Our actual results and financial condition may differ materially from those indicated in the forward-looking statements. All forward-looking statements made by us in this report are based upon information available to us on the date of this report and speak only as of the date in which they are made. Except as required by law, we expressly disclaim any obligations to publicly update any forward-looking statements, whether written or oral, that may be made from time to time, whether as a result of new information, future developments or otherwise. Important factors that could cause our actual results and financial condition to differ materially from those indicated in the forward-looking statements, in addition to those identified in “Risk Factors” in our Annual Report on Form 10-K for the year ended December 31, 2021 (the “2021 10-K”) include the following, each of which may be affected, either individually, or in the aggregate, by the effect of the ongoing COVID-19 pandemic, including any spikes, outbreaks or variants of the virus, as well as any future government actions taken in response to the pandemic, including on our business operations, as well as its impact on general economic and financial market conditions and on our customers, counterparties, employees and third-party service providers:

the degree and rate of market growth in the transportation and logistics markets served by us;
any impacts on consumer sentiment and demand for our customers’ goods and services resulting from a recession or rising inflation rates, increasing commodities prices including gasoline, rising interest rates, and geopolitical events (and governmental responses thereto, including tariffs, sanctions and embargoes);
deterioration in our relationships, service conditions or provision of equipment with railroads or adverse changes to the railroads’ operating rules;
inability to recruit and retain company drivers and owner-operators;
inability to hire or retain management and other employees who are critical to our continued success;
the impact of competitive pressures in the marketplace, including entry of new competitors including digital freight matching companies, direct marketing efforts by the railroads or marketing efforts of asset-based carriers, innovative new services resulting in lower emissions;
unanticipated changes in rail, drayage, warehousing and trucking company capacity or costs of services;
the impact on costs of services, service and reliability of further consolidation of railroads;
increases in costs or shortages of drivers related to any reclassification or change in company drivers, owner-operators or other workers due to regulatory, legislative or judicial decisions impacting independent contractors, including owner-operators or workers directly contracted with the Company and those contracted to the Company’s vendors;
joint employer claims alleging that the Company is a co-employer of any workers providing services to a Company contractor;
labor unrest or shortages in the rail, drayage, trucking or warehousing sectors;
significant deterioration in our customers’ financial condition, particularly in the retail, consumer products and durable goods sectors;
inability to identify, close and successfully integrate any recent or future business combinations;
fuel shortages or fluctuations in fuel prices;
increases in interest rates;

14


 

acts of terrorism, military action or geopolitical events, including events that disrupt the global supply chain or impact consumer spending;
difficulties in maintaining or enhancing our information technology systems, implementing new systems or protecting against cyber-attacks;
increases in costs or operating challenges associated with complying with current or new governmental regulations, including lower emission regulations;
significant increases to employee health insurance costs;
loss of one or more of our largest customers;
expected awards during annual customer bids not materializing;
changes in insurance costs, retention amounts and claims expense;
losses sustained on matters where the liability materially exceeds available insurance proceeds, if any;
union organizing efforts and changes to current laws, rules and regulations which may aid in these efforts;
the effects of pandemics, including disruptions to global manufacturing and demand for transportation services resulting from government restrictions particularly in China;
imposition of new tariffs or trade barriers or withdrawal from or renegotiation of existing free trade agreements which could reduce international trade and economic activity; and
disruptions due to severe weather conditions or adverse climate change.

EXECUTIVE SUMMARY

We are a leading supply chain solutions provider in North America that offers comprehensive transportation and logistics management services focused on reliability, visibility and value for our customers.
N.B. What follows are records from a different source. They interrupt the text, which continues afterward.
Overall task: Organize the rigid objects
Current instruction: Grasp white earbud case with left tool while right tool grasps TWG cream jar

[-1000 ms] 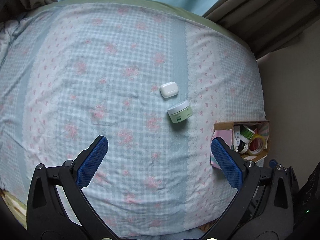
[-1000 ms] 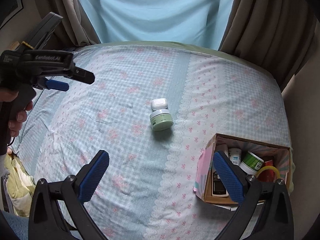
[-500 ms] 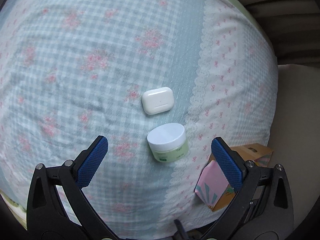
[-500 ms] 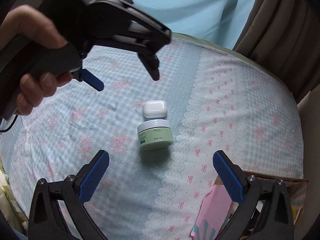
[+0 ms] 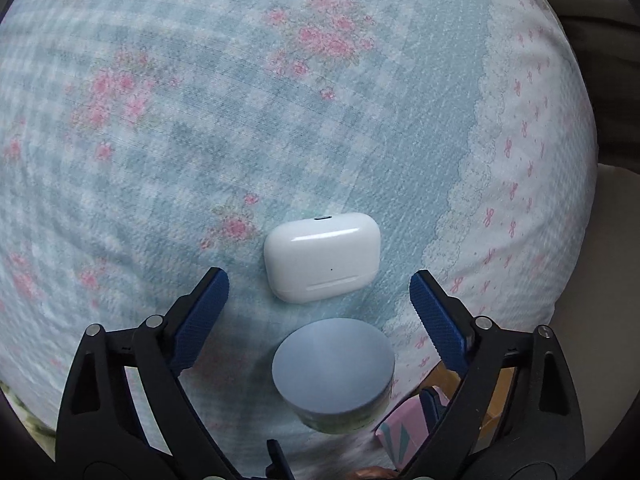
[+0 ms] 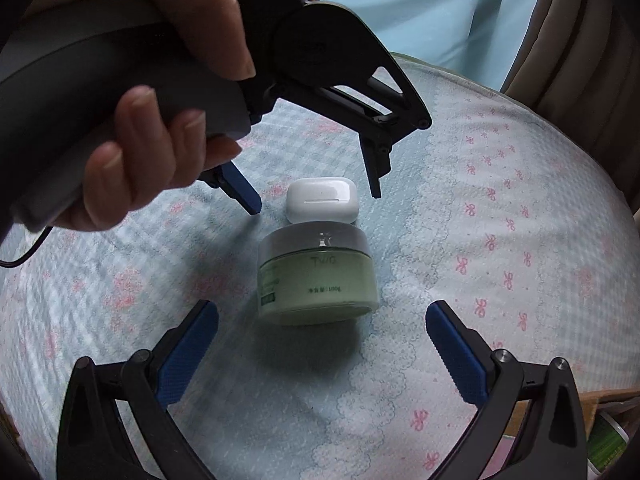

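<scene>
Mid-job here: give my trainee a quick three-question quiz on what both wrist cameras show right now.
1. True or false: the left tongs are shut on the white earbud case.
2. Which item lies nearer the right tongs? A) the earbud case B) the green cream jar C) the cardboard box
3. Fill in: both loose items rest on a checked, flower-printed ____.

Key: 1. False; both fingers stand apart on either side of the case, touching nothing. 2. B. 3. Bedsheet.

Soft daylight, glare streak on white case [image 5: 322, 257], shadow beneath jar [image 6: 318, 276], blurred bedspread [image 5: 160, 128], fisheye-bent edges
</scene>
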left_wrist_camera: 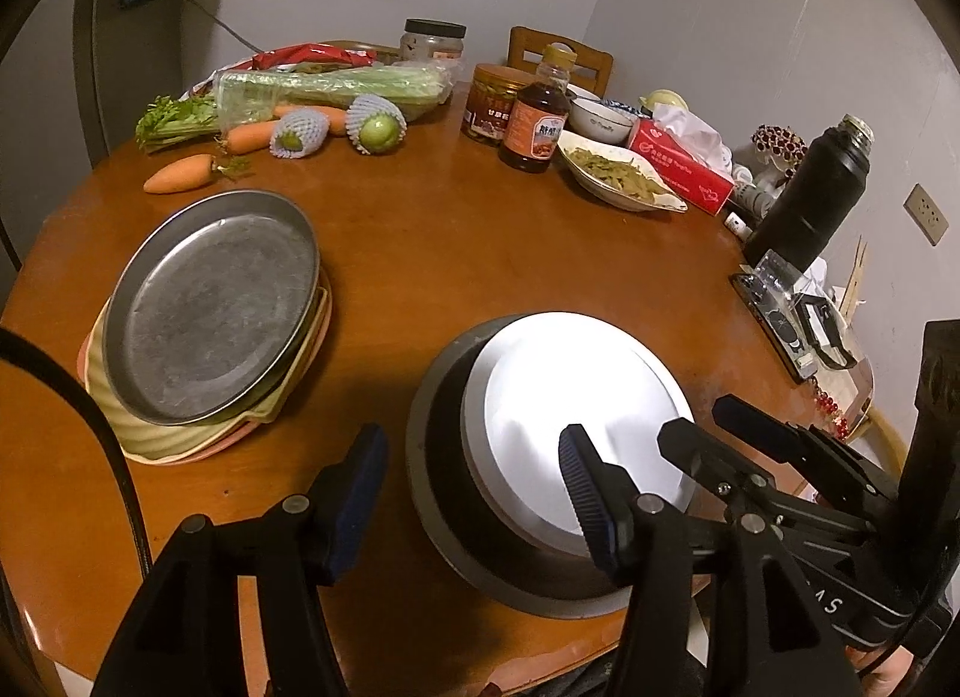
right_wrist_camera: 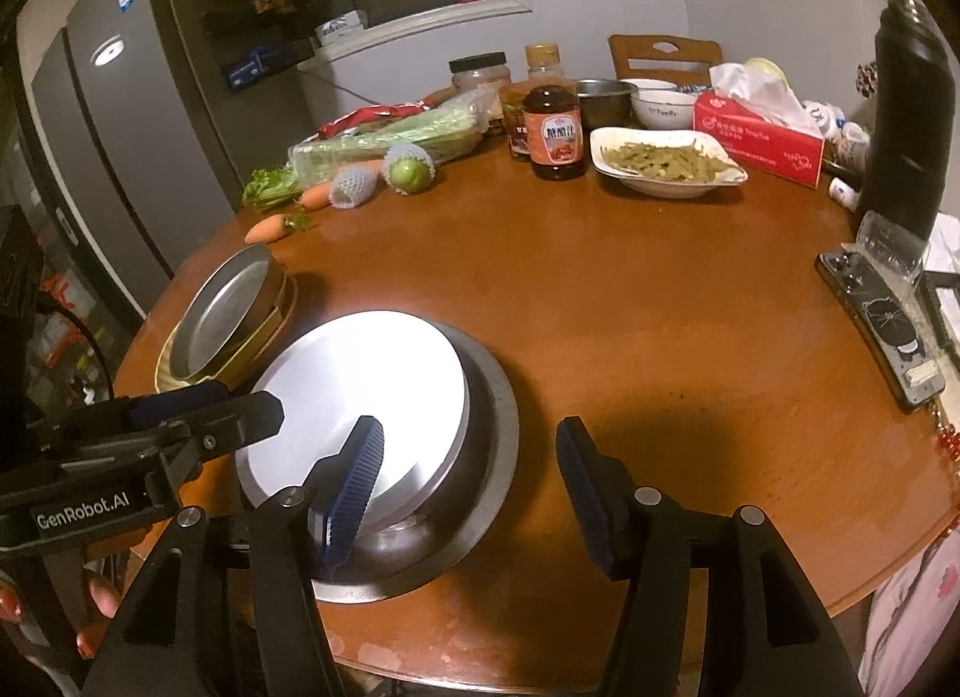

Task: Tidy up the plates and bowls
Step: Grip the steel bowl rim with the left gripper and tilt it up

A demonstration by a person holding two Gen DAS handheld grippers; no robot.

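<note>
Steel bowl (left_wrist_camera: 576, 427) sits upturned on a grey plate (left_wrist_camera: 438, 523) at the table's (left_wrist_camera: 456, 253) near edge. Both the left gripper (left_wrist_camera: 474, 493) and right gripper (right_wrist_camera: 474, 487) are wide open, empty. Straddle the rim squarely before closing.

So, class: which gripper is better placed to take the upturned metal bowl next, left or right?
Probably the left gripper: open, its fingers straddle the upturned bowl's near rim. The right gripper, also open, sits mostly beside it over bare table.
</note>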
Our service offerings include a full range of freight transportation and logistics services, some of which are provided by assets we own and operate, and some of which are provided by third parties with whom we contract. Our transportation services include intermodal, truckload, less-than-truckload, flatbed, temperature-controlled, dedicated and regional trucking. Our logistics services include full outsource logistics solutions, transportation management services, freight consolidation, warehousing and fulfillment, final mile delivery, parcel and international services.

We service a large and diversified customer base in a broad range of industries, including retail, consumer products and durable goods. We believe our strategy to offer multi-modal supply chain management solutions serves to strengthen and deepen our relationships with our customers and allows us to provide a more cost effective and higher service solution.

As part of our profit improvement initiatives, we have focused on realizing efficiencies between our drayage trucking operation (which supports our intermodal service) and our dedicated trucking operation, including through the sharing of equipment and drivers, and by leveraging a combined set of driver support services including driver recruiting, asset management and safety functions. Our dedicated and drayage teams are now one combined organization. As a result, beginning in first quarter of 2022, we reported revenue for these operations under the “Intermodal and Transportation Solutions” line of business.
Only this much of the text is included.